Nat Neurosci. 2009 Mar;12(3):333-41. doi: 10.1038/nn.2261. Epub 2009 Feb 8.
10
A role for dopamine in temporal decision making and reward maximization in parkinsonism.多巴胺在帕金森病时间决策和奖励最大化中的作用。
J Neurosci. 2008 Nov 19;28(47):12294-304. doi: 10.1523/JNEUROSCI.3116-08.2008.

认知控制的计算模型。

Computational models of cognitive control.

机构信息

Department of Psychology and Neuroscience, University of Colorado Boulder, 345 UCB, Boulder, CO 80309, USA.

出版信息

Curr Opin Neurobiol. 2010 Apr;20(2):257-61. doi: 10.1016/j.conb.2010.01.008. Epub 2010 Feb 23.

DOI:10.1016/j.conb.2010.01.008
PMID:20185294
原文链接:https://pmc.ncbi.nlm.nih.gov/articles/PMC2862817/
Abstract

Cognitive control refers to the ability to perform task-relevant processing in the face of other distractions or other forms of interference, in the absence of strong environmental support. It depends on the integrity of the prefrontal cortex and associated biological structures (e.g., the basal ganglia).
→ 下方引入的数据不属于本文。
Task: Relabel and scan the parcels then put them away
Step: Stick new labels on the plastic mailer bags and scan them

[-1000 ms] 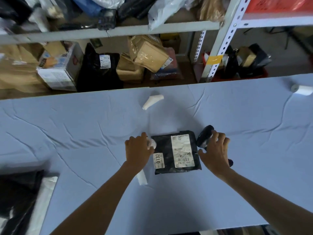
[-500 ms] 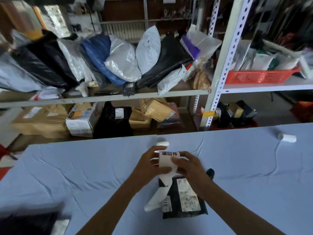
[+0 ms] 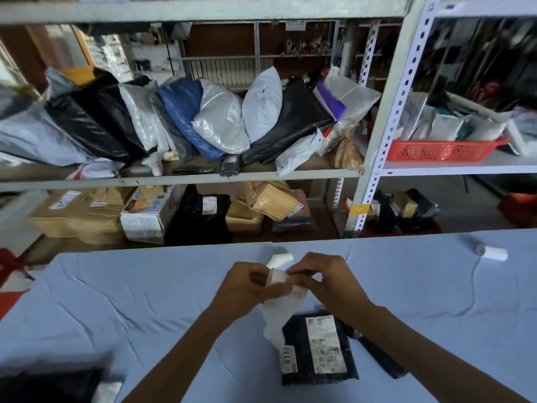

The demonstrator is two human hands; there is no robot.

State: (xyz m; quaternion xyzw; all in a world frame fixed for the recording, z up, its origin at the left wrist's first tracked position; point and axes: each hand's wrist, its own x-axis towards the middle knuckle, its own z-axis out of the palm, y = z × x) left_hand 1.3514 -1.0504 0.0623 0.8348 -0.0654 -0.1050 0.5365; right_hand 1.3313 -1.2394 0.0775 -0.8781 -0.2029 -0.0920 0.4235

Computational models have played an influential role in developing our understanding of this system, and we review current developments in three major areas: dynamic gating of prefrontal representations, hierarchies in the prefrontal cortex, and reward, motivation, and goal-related processing in prefrontal cortex. Models in these and other areas are advancing the field further forward.

摘要

认知控制是指在缺乏强大环境支持的情况下,面对其他干扰或其他形式的干扰,执行与任务相关的处理的能力。它依赖于前额叶皮层和相关生物结构(例如基底神经节)的完整性。计算模型在我们对该系统的理解的发展中发挥了重要作用,我们回顾了当前在三个主要领域的发展:前额叶代表的动态门控、前额叶皮层中的层次结构以及前额叶皮层中的奖励、动机和目标相关处理。这些领域和其他领域的模型正在进一步推动该领域的发展。